Thursday, April 16, 2009

Young journalist suffers consequences for rocking boat

Parviz was one of my best students while I was in Azerbaijan. He was the only one of my students to actually produce articles about corruption in the nation's education system. I had quite a few students who spoke about it - but naturally it was a very daunting subject to tackle. Many of my students were still studying at universities - so really digging into this subject could be dangerous for their academic careers.

As it was for Parviz.

When he first suggested writing about corruption at the university, I cautioned him about taking on the subject. To do it right would be difficult, and would certainly anger important people. Nonetheless, he was resolute - and for his final project he wrote both blog entries and a long newspaper article on the subject - an article that named names. I was more nervous than he about publishing the article.

I don't think it was one article that caused the university to finally kick him out. Parviz is one of those students that is challenging or infuriating, depending on your perspective. Once he grabbed hold of an issue, he didn't let go - the mark of really excellent journalist. This time, Parviz obviously infuriated enough people at the university to close that door to him.
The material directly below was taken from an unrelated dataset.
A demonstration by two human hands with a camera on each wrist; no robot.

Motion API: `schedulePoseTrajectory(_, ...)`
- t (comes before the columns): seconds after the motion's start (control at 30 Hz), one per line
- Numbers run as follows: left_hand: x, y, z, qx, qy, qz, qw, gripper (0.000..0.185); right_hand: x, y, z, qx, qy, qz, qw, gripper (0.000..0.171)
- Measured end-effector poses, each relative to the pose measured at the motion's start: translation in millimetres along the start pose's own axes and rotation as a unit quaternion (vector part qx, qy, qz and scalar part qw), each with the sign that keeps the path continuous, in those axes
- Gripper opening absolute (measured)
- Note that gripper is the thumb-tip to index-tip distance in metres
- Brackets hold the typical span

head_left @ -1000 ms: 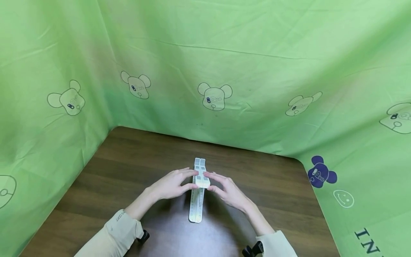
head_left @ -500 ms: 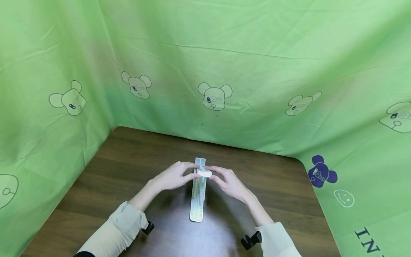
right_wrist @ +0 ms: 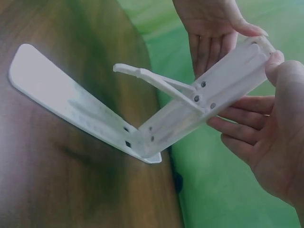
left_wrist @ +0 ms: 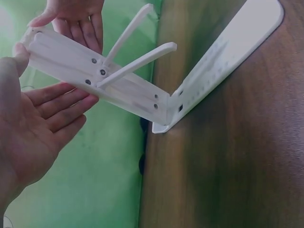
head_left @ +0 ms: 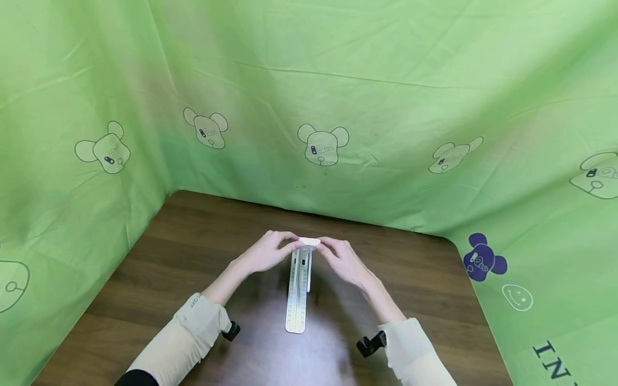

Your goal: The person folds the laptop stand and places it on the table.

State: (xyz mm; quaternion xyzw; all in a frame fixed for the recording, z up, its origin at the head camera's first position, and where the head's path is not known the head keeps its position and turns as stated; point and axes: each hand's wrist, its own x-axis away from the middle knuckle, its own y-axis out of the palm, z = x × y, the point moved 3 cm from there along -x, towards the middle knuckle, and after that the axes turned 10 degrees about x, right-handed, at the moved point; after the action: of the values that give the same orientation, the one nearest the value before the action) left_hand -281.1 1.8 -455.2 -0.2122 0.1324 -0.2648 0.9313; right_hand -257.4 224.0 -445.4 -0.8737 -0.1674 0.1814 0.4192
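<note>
A white folding stand [head_left: 295, 303] rests on the table with its long base strip pointing toward me. Its hinged upper panel [left_wrist: 71, 59] is raised at an angle from the base's far end. Two thin support legs [left_wrist: 142, 61] stick out from the panel's inner face, their ends free of the base. My left hand [head_left: 265, 252] pinches the panel's top end on the left, thumb on the inner side, with the other fingers extended along the edge. On the right side of that same end, my right hand [head_left: 345, 262] grips likewise, its fingers [right_wrist: 242, 128] behind the panel.
The brown wooden table [head_left: 232, 220] has its back edge just beyond the stand. A green printed curtain [head_left: 386, 96] hangs behind and along both sides. Dark wrist camera mounts [head_left: 370, 344] sit at the sleeve cuffs.
Both hands have moved away from me and lifted the upper panel from folded over the base to standing raised. The base stays nearly in place, and more of its slotted top shows.
</note>
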Motion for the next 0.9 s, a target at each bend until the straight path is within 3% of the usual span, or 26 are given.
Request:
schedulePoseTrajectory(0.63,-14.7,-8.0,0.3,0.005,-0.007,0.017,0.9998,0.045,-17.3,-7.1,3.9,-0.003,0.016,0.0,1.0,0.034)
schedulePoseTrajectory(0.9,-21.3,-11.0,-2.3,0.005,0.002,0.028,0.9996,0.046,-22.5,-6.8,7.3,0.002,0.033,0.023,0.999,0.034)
He has great talent and energy - so I don't worry about him finding some position that suits his interests. But to be honest, I do worry about his personal safety. Azerbaijan is a dangerous place for journalists who challenge the system. A number of journalists have been mysteriously assaulted and murdered in Azerbaijan in recent years. Currently, Uzbekistan is the only European or Central Asian country that has more journalists behind bars than Azerbaijan, according to the Committee to Protect Journalists.

Here is the little news item a friend sent me from a Yahoo group. I include it verbatim.

Parviz Azimov was expeled from University

Pressures to the Head of the South Regional office of Dalga Youth Movement

The head of the south regional office of Dalga Youth Movement Parviz Azimov has faced various prosecution and pressure by university authorities due to his articles and current acitivities. Finally, on February 27th he was expeled from Lankaran State University with false accusation. We would like to remind that, Parviz Azimov studies at the fourth grade at above-mentioned university and has not had any problems so far. University authorities, who could not find any evidences about his education, orginazed false sabotage against him. They accused him in alleged fight at the university and expeled him.

As Dalga Youth Movement we urgently request to stop this illegitimate act, to restore Parviz Azimov’s education at the university, and we want people who organized this sabotage against him apolagize. We state that we will use any possible means to restore justice and to defend Parviz Azimov’s rights. We call everybody to support us in our way of defending the law and human rights. We demand the related organs to fulfill their duties.

(Above is a photo of me presenting Parviz with his certificate at the end our classes. Notice we are both wearing jackets. The classroom was unheated and the average temperature of 40 degrees F. felt more like 33 F.)



Eto svinstvo, as Russians would say. I am so appalled. They has their sons and daughters study at best European and American universities at the expense of their people's stolen riches, while expelling all dissents even from provincial universities. what they would do if they were giving a real education there? they would simply kill all these students in a firing squad!


My post about it.


...where I cited you, if you don't mind.

Anonymous said...

By all means. And you are right - that is the article to which I referred.

Also - I thought your description of your experience was very interesting. The authorities can arrange anything for their purposes - even a national election or referendum.


Deputy Rector of the university, Shovkat Bakhshiyeva has told IRFS that Parviz Azimov was expelled from the university for violating internal discipline rules. Besides, he is suspected to be involved in a drug business, though internal investigation couldn't reveal any evidences.

JDTapp said...

I had several Azeri friends who didn't receive their diplomas because they refused to pay a final "exit" bribe. They were straight A students who refused to pay bribes all their years in college. Some eventually saw the administration award their diploma, some were made examples of and still haven't received it. Most found jobs without the diploma because they could demonstrate more skill than those who had paid for theirs. Truly a tough situation.

Ani said...

This Russian story sounds all too familiar, sadly:

Window on Eurasia: Russia’s MVD Officers Well-Schooled in Corruption, Sociologist Learns at a Price

A sociologist who for seven years had taught professional ethics to future interior ministry officers in Tyumen has been denounced by a court in that Siberian city for research he conducted concerning the extent to which students at his MVD academy used bribes to get into that institution or to receive higher grades.